Essa gangorra racial que explica, em parte, os constantes conflitos de rua nos EUA, e sugere que as elites de lá "permitem" estas manifestações como válvulas para a pressão.
Raramente bairros da elite são atingidos, e nunca houve, para além das punições de policiais, cerimônias e rituais, nenhuma mudança estrutural no motor da desigualdade que atinge muito mais negros que brancos.
Por aqui, a coisa é bem pior.
É bem pouca (ou nenhuma) a visibilidade dos grupos que combatem o racismo, ou melhor, o racismo estrutural.
Só ficam as "tragédias griffes", tipo Marielles e outros casos escolhidos a dedo pela mídia, que nada mais são que instrumentos de "anestesia sentimental" da sociedade.
Assim que acontece um caso destes, a mídia e a elite correm para subtrair a voz das vítimas, controlando a narrativa para evitar interpretações desfavoráveis ao estamento vigente.

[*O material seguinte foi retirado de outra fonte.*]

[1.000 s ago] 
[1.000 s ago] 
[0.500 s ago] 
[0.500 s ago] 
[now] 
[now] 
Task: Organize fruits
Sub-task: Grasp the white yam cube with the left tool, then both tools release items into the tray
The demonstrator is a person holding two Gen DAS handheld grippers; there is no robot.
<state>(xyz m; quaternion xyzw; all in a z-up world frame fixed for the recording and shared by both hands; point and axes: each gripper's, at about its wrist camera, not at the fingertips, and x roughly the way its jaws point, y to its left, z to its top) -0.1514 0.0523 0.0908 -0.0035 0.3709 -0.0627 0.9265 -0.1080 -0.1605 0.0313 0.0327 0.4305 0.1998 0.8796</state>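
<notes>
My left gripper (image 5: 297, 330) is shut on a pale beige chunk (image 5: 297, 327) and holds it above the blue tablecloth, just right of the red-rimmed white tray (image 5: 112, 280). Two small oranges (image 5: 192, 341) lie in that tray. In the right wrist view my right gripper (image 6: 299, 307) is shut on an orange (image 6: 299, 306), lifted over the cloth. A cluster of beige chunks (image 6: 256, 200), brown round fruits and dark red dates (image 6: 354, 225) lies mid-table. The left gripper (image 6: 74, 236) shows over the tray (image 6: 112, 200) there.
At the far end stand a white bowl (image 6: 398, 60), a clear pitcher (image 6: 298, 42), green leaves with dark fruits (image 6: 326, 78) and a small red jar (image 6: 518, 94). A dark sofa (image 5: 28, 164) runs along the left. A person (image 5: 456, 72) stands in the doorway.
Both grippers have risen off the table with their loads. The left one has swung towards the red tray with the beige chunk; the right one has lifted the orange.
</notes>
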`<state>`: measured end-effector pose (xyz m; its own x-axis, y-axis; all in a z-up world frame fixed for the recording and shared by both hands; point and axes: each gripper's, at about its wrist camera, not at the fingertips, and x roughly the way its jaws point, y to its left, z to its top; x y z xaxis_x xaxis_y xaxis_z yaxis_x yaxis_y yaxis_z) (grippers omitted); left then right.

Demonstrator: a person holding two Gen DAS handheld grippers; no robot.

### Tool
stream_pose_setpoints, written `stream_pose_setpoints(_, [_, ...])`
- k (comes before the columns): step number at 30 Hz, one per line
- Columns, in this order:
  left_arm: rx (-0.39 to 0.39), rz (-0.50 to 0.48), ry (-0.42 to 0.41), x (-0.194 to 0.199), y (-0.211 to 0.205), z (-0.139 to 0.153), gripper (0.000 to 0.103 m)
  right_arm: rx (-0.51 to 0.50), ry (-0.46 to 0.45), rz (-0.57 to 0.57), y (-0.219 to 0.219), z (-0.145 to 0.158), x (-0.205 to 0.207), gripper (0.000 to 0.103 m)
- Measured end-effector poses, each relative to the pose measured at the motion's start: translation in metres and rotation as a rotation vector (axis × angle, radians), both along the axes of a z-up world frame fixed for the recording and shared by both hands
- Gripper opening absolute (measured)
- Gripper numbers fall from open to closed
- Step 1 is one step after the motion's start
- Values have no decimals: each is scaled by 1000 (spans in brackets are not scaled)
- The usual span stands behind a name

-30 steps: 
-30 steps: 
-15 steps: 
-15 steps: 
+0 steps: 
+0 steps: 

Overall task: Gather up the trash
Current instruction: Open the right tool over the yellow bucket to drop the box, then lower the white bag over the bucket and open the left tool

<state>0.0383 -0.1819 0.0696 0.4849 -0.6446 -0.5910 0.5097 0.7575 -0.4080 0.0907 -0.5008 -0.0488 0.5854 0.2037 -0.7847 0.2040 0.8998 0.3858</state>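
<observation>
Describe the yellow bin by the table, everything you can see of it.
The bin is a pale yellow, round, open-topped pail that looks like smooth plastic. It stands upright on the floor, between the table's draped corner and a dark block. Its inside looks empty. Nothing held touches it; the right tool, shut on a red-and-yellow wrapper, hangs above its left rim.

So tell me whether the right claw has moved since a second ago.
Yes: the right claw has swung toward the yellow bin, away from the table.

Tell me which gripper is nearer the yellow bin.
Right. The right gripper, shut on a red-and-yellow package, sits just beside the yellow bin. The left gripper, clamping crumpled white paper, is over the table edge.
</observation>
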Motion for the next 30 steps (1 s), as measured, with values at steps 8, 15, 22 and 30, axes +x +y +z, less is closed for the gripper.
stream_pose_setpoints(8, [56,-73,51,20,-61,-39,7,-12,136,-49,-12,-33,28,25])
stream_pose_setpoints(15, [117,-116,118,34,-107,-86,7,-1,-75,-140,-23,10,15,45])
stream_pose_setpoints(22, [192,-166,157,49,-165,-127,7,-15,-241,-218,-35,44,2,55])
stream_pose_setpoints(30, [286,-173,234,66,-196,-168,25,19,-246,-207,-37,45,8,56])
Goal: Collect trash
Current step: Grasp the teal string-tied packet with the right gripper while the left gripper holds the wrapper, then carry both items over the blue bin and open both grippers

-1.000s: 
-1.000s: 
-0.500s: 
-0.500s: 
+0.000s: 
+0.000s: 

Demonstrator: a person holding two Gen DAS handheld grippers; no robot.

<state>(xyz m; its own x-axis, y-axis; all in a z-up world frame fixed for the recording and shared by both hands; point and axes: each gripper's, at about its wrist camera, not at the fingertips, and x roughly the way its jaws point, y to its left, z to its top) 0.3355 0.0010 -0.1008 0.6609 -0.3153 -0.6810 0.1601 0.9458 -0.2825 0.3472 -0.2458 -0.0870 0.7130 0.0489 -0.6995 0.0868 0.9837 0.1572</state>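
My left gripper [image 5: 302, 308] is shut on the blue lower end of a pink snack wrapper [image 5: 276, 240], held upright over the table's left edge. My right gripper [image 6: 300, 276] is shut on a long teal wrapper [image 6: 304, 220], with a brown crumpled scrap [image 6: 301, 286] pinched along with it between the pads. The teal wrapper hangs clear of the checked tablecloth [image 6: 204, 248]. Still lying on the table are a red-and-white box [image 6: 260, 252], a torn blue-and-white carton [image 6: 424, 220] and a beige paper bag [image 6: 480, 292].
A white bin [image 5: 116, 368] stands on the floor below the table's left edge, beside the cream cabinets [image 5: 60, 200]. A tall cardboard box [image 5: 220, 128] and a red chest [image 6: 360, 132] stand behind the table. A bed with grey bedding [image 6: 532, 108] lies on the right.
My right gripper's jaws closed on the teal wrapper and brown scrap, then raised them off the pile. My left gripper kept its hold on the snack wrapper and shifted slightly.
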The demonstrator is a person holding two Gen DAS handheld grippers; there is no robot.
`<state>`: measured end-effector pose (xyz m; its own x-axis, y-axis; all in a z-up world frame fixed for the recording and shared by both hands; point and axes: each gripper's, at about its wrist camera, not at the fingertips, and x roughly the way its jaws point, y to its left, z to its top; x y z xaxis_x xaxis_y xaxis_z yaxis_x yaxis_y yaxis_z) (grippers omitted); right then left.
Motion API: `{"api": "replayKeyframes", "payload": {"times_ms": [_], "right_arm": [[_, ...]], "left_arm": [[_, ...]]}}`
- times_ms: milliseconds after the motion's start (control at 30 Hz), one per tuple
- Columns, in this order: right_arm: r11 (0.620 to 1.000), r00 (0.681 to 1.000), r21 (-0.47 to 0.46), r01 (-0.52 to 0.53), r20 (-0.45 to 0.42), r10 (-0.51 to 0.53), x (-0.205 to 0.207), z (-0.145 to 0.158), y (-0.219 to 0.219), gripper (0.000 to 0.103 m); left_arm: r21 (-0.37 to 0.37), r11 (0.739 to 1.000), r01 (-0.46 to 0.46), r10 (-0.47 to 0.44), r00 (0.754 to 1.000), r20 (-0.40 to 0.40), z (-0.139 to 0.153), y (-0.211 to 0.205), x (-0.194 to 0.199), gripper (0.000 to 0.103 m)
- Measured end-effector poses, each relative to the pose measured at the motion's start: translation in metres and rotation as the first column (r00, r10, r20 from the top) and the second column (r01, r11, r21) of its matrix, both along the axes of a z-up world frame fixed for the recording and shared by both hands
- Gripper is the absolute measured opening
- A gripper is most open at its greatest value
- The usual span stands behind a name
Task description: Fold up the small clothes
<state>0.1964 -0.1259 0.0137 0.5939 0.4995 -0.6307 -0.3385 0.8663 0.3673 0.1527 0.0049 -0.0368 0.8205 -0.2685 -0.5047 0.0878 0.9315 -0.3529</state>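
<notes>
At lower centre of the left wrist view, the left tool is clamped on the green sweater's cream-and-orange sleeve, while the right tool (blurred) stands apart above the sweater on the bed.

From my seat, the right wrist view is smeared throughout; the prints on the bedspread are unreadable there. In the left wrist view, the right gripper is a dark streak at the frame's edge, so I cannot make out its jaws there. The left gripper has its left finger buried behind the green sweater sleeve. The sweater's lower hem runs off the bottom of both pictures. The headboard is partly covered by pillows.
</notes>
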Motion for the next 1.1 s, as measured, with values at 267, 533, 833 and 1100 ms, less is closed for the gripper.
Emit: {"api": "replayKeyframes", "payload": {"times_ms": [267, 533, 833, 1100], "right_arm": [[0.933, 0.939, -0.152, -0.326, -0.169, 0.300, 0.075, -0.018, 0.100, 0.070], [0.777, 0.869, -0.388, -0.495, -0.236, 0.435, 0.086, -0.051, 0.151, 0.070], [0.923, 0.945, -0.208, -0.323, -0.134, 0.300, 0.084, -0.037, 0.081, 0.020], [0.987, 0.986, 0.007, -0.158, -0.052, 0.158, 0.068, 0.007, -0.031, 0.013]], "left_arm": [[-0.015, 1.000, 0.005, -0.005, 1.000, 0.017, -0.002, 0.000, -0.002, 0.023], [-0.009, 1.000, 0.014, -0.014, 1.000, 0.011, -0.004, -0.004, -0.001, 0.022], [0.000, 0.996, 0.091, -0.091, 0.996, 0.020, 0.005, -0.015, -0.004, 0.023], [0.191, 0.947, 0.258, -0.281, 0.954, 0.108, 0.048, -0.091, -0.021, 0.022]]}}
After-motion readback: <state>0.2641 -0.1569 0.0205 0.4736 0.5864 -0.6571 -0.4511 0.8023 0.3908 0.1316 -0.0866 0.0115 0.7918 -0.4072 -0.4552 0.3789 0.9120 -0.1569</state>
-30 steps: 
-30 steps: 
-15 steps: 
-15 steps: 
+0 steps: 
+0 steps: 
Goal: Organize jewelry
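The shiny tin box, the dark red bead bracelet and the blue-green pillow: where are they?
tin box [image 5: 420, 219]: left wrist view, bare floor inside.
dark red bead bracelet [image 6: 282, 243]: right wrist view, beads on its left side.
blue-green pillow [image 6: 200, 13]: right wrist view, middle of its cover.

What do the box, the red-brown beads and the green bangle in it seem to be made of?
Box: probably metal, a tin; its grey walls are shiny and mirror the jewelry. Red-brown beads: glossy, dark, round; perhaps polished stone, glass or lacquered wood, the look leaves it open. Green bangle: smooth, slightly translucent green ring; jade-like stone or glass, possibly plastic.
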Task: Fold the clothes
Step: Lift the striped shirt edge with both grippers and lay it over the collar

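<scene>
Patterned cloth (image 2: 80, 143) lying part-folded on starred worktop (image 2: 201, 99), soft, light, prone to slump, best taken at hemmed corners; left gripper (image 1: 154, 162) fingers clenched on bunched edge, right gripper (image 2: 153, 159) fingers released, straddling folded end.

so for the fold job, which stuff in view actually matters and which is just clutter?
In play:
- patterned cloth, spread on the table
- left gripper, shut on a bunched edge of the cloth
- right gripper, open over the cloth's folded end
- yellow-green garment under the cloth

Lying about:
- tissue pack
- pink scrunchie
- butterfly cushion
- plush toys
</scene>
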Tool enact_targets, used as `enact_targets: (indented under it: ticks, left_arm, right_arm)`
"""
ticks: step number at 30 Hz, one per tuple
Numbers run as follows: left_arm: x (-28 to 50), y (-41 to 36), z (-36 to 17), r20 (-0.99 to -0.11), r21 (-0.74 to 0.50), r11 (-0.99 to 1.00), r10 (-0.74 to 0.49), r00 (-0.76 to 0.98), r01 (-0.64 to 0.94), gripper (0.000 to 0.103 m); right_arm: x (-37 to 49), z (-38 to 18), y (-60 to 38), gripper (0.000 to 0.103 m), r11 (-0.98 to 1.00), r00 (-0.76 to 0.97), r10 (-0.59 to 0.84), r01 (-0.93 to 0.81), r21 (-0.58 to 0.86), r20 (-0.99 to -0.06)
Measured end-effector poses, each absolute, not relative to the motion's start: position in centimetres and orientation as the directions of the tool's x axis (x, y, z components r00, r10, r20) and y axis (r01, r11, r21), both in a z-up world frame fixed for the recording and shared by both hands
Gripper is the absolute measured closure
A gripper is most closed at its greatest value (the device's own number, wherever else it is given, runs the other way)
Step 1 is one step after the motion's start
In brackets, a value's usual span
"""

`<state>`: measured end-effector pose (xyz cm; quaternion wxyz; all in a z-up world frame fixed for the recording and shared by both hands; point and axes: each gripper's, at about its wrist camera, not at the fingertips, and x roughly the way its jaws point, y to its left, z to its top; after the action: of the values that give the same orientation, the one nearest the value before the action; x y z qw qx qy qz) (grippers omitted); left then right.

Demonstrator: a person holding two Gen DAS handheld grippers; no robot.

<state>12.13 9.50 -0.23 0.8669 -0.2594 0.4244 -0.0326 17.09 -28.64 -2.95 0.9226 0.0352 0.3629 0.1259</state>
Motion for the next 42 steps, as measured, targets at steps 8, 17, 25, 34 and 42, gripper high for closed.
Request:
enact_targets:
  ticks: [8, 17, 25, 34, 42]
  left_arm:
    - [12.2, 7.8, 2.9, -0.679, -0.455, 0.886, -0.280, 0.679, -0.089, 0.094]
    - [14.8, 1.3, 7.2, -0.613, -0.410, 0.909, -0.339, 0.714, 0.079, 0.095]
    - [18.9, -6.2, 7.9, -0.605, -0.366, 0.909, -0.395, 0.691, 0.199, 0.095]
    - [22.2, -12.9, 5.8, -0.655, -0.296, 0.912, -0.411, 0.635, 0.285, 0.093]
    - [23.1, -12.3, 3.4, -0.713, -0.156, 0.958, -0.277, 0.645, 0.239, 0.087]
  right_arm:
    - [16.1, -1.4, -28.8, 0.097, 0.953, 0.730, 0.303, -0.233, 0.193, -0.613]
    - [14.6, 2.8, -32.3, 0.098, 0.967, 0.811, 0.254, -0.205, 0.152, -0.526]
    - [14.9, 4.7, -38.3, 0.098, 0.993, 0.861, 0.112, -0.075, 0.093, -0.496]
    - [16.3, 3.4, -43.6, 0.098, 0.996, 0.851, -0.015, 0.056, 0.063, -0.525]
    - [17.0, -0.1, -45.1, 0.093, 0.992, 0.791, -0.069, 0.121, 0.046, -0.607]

Como nunca experimentamos uma luta formal e institucional contra este racismo, já que nossas elites tentam nos convencer (e conseguem) que racismo não existe, sequer alcançamos o nível de mobilização dos negros de lá, e muito menos do Haiti.
Toda desgraça e maldição desta pequena ilha caribenha se deu desde sua audácia em se tornar a primeira nação liberta dos seus colonizadores a ter como primeiros governantes os negros dos movimentos abolicionistas, e não as elites locais.
A presença militar multinacional e constante na ilha é resultado da intensa atividade política daquele povo.
Um castigo histórico!
Nossos generais e soldados que lá estiveram foram parte deste esforço histórico de aniquilação política dos negros haitianos, e deixaram para trás uma história de abusos e violência, que tem a sua face mais terrível os filhos de mães solteiras gerados pela "miscigenação" com nossos "gloriosos combatentes".
Cruel ironia que parte dos haitianos, em busca de melhores condições de vida, tenha escolhido o Brasil como destino.
Outro detalhe pitoresco é que na Guerra de Secessão, o então Imperador do Brasil, D. Pedro II, enviou um navio com provisões aos sulistas rebeldes, para auxiliar na causa escravocrata internacional.
Minneapolis, Cité Soleil, São Gonçalo...
Às vezes a História parece um cachorro correndo atrás do próprio rabo, não é mesmo?